Spittal has been sold to a man who makes saucepans. He made Aunt Edeltraut sell him the family crest too, the one about ‘Stand Aside, Ye Vermin Who Oppose Us’, because there are people who pretend to make better saucepans than him and they are vermin, he said.
He’s very rich and has a son who is a bit older than me. Of course I couldn’t ever marry anybody who is lowly born – at least I don’t think I could – but he is very handsome. I suppose you couldn’t send me a lace collar like the one you had on your brown velvet dress as well? We don’t seem to have any money for clothes again, but Papa says we won’t have to dig a bear pit, at least not yet.
With best wishes,
Gudrun.
CHAPTER FORTY-FOUR
THE EMPEROR’S HORSE
The arcaded palace of a prince, now the royal stables, was lit by pools of light from the gas lamps on the walls. From the chapel further down the road came the sound of the Vienna choirboys singing vespers.
There was the smell of straw, of saddle soap . . .

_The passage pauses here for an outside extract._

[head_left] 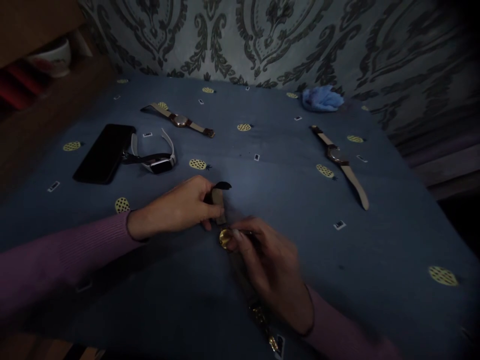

A lone dark horse was walking down the well-worn path towards the great double door, which opened now from the inside. The boy leading the horse walked steadily on, but just before he reached the door he turned and waved.
The people clustered on the pavement waved back. They waved back hard. A row of little boys, silent for once because the occasion was so important. A girl with frizzy hair who was frowning because it had all become rather solemn and after all a horse is just a horse. A lady to whose long black skirt there clung the fragments of a buttered roll.